Tarrant County’s elections administrator maintains the hand-counted audit of the Texas Senate District 9 runoff election stayed within his office’s budget, although he doesn’t yet know how much it cost.
Clint Ludwig, who requested the audit, did not provide cost information during his March 10 briefing to county commissioners about the hand-count’s “process and procedures.”
“It's difficult post-elections, as we start getting the invoices, and with as many elections back to back. They're behind,” Ludwig told commissioners. “So I can't tell you exactly when that's going to happen.”
Although he could not provide a timeline for when the Tarrant County Elections Office would have the final cost, he promised to share that information with commissioners as soon as possible.
Commissioner Alisa Simmons questioned who authorized the cost of auditing the election, as the issue never came before the commissioners court for a vote.
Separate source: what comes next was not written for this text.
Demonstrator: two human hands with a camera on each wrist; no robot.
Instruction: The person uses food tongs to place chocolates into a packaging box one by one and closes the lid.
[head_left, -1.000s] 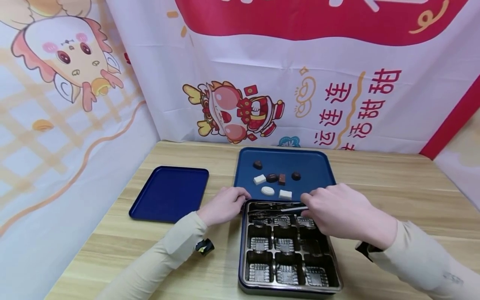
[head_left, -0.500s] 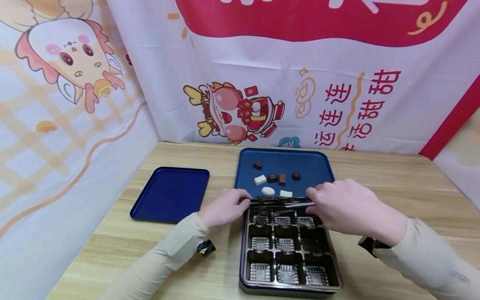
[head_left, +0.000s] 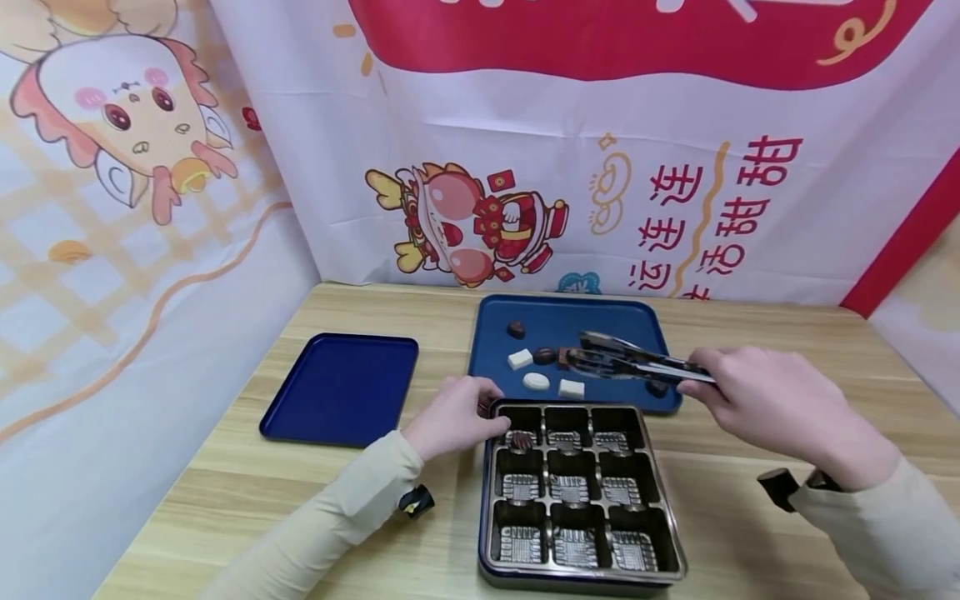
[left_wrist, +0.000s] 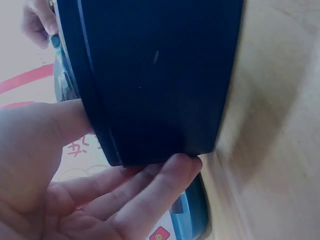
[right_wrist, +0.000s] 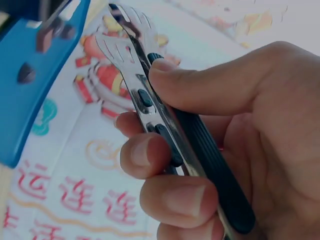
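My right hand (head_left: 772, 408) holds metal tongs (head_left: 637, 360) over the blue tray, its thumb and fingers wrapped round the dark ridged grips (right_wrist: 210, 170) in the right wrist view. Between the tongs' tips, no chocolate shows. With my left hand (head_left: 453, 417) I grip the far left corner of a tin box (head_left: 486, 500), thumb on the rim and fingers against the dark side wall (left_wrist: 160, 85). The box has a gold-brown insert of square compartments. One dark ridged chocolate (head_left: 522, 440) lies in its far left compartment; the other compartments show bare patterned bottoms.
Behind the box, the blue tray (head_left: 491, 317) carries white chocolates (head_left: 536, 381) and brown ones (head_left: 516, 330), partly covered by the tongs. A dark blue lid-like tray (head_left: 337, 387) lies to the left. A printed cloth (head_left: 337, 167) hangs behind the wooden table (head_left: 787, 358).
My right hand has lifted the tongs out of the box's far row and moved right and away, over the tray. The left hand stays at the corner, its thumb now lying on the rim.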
Simmons is seeking the commissioners court’s countywide judge seat in the November election.
County departments have annual budgets but typically must request approval from commissioners to pay for specific projects that weren’t preapproved during the budget’s adoption.
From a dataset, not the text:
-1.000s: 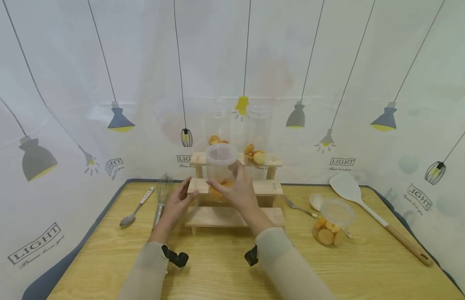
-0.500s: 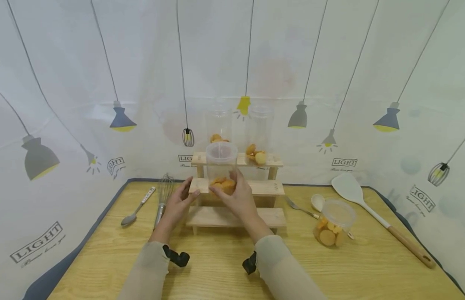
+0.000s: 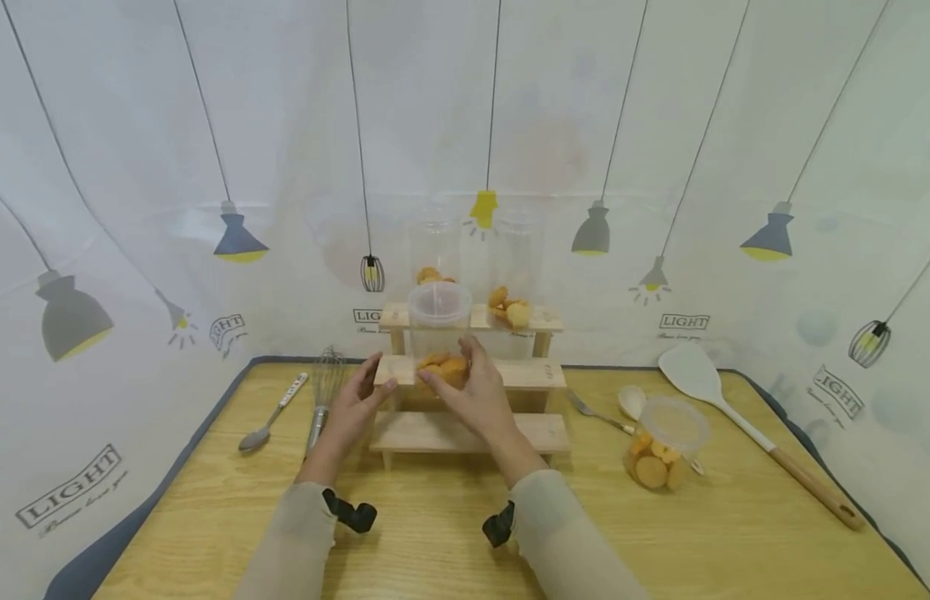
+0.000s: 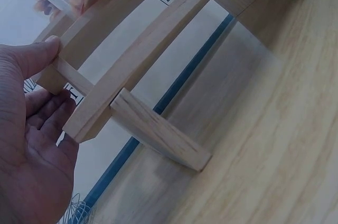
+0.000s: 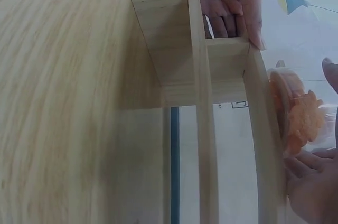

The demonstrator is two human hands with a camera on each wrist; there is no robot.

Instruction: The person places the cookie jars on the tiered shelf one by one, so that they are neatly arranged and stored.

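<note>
A three-step wooden stand (image 3: 468,435) stands on the table. On its middle step is a clear plastic jar (image 3: 440,333) with a translucent lid and several round orange-brown cookies (image 5: 303,118) in the bottom. My right hand (image 3: 480,400) holds this jar low down, thumb at the front and fingers round its right side. At the left end of the same step my left hand (image 3: 352,410) grips the board; the left wrist view shows its thumb on top of the board (image 4: 74,49) and fingers underneath.
Two taller clear jars, left (image 3: 435,250) and right (image 3: 516,267), stand on the top step. To the right are a fork (image 3: 600,412), small white spoon (image 3: 632,402), another cookie jar (image 3: 663,450) and white spatula (image 3: 742,425). A whisk (image 3: 326,387) and spoon (image 3: 273,414) lie left.
My right hand has slid lower on the jar. The jar has shifted slightly back on the middle step, and the cookies have settled differently. My left hand has stayed on the board.
</note>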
Ludwig said his office over-budgets the cost of conducting the state-mandated partial audit of each election, noting the Senate District 9 audit “just increased the scope of an audit that we have to do.” He added that he isn’t aware of a requirement to request budget approval from the commissioners court for such an audit.
“When I buy asphalt, I’m still within my budget, but I have to come to court to get it approved,” Simmons said. “Everybody has to get everything — whatever they want — approved by the court even if we budgeted for it, so quit playing.”
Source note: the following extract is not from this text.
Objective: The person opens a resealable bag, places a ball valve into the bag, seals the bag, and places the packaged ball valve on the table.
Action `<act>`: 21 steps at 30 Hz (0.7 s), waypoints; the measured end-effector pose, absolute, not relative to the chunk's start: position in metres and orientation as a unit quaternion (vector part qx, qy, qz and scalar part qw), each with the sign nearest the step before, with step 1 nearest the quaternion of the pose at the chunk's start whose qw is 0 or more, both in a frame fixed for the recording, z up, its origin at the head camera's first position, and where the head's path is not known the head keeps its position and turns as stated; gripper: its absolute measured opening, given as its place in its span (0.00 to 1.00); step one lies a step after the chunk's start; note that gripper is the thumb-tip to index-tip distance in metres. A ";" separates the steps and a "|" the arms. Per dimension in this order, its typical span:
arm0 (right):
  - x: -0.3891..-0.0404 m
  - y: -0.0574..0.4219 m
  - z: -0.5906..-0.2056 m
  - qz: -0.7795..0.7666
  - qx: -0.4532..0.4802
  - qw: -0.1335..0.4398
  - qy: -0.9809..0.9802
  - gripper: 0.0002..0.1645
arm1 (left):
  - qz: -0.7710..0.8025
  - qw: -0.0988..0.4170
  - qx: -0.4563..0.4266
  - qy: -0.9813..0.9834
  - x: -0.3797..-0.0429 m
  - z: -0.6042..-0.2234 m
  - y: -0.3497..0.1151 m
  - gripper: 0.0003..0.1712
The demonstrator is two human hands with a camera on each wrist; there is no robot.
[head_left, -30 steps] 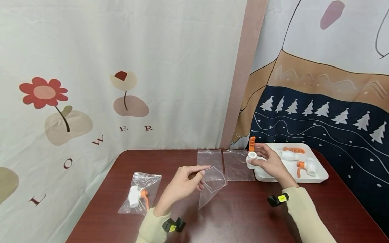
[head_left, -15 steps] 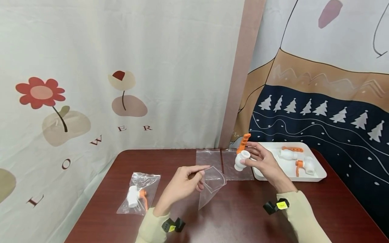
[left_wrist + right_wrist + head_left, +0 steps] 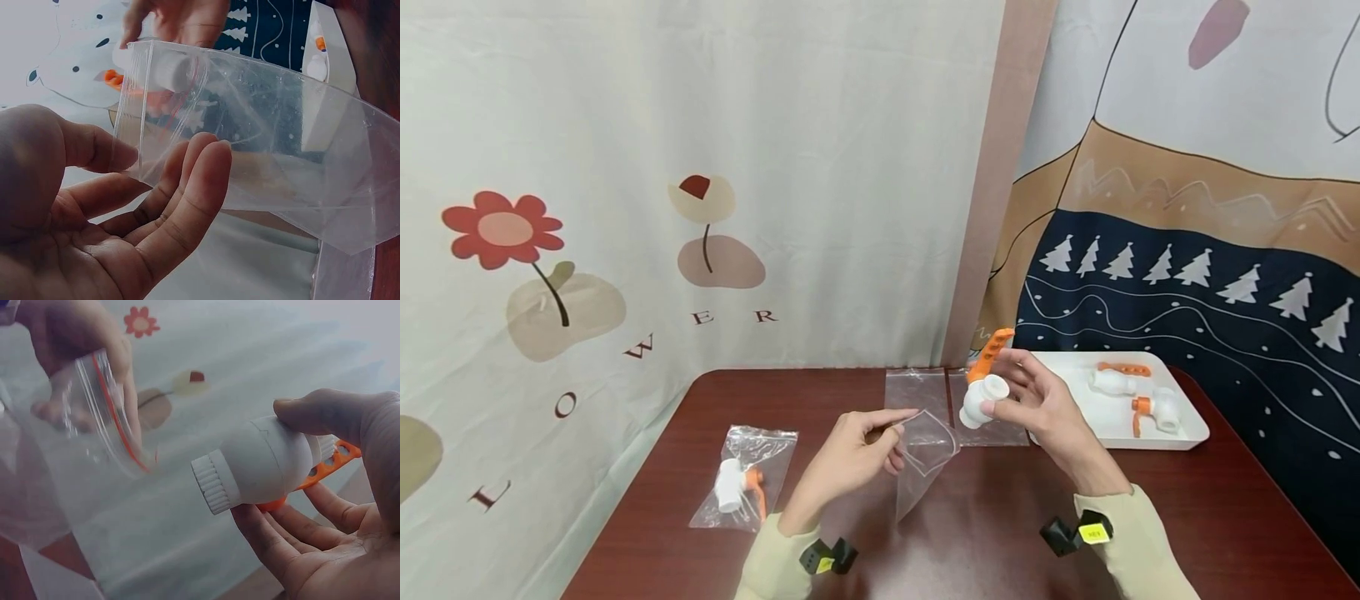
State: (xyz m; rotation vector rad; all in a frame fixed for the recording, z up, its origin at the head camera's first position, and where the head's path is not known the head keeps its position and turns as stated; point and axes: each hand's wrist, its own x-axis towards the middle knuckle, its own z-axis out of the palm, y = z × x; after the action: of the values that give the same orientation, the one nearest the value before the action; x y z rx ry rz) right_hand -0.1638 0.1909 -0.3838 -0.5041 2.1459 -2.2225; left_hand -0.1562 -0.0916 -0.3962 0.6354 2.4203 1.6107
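Nearest me are my pale sleeves [image 3: 1138,542], with a small black camera [image 3: 827,557] strapped at each wrist. My left hand [image 3: 853,454] pinches a clear zip bag [image 3: 917,479] near its top edge between thumb and index finger, the other fingers loosely bent; the bag hangs above the counter [image 3: 970,542], its mouth spread, a red line along the zip. To the left of that hand, a clear packet [image 3: 778,450] lies on the counter with a white valve and its orange handle [image 3: 754,479] inside.

My right hand [image 3: 1037,408] grips another white valve [image 3: 981,404] by its body — thumb on one side, fingers on the other — with its orange lever [image 3: 990,357] tilted up. This valve is in the air, just beside the bag's mouth and outside it.

Beyond, two flat bags [image 3: 916,387] lie side by side toward the counter's far edge. Right of them, a white tray [image 3: 1108,425] carries two more valves [image 3: 1165,410] with orange handles. Behind everything hang printed cloths [image 3: 850,208] — flowers and letters left, white trees right.
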 end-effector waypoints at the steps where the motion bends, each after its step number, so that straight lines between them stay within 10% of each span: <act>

Last month, Ludwig requested that all ballots cast during the nationally watched Jan. 31 runoff be hand-counted to verify the election’s integrity, according to a letter he wrote to the Texas Secretary of State obtained by the Report.
State law mandates that county elections offices audit a small fraction of ballots cast in each election but, with permission from the state, county officials can expand such audits to include all ballots.
Simmons said last month that she didn’t know about the audit until a resident brought it up during a meeting. At the time, she questioned the cost and necessity of the effort, warning that it could set an “expensive” precedent.
About 50 bipartisan volunteers hand-counted roughly 95,000 ballots over the course of 11 days in February. Both candidates in the runoff were allowed to select participants, Ludwig said, adding that the process is guided by state election law.
Ludwig noted the audit was led by members of the county’s ballot board, while county staff assisted with the effort with paperwork and ballot-sorting. Only ballot board members, not staff, did the counting.
Workers identified no errors during the audit except those caused during their manual counting, participants said last month.
Ludwig said he doesn’t foresee requesting a full audit of ballots cast in the November election. The audit proved Tarrant County’s elections are safe and secure, he said.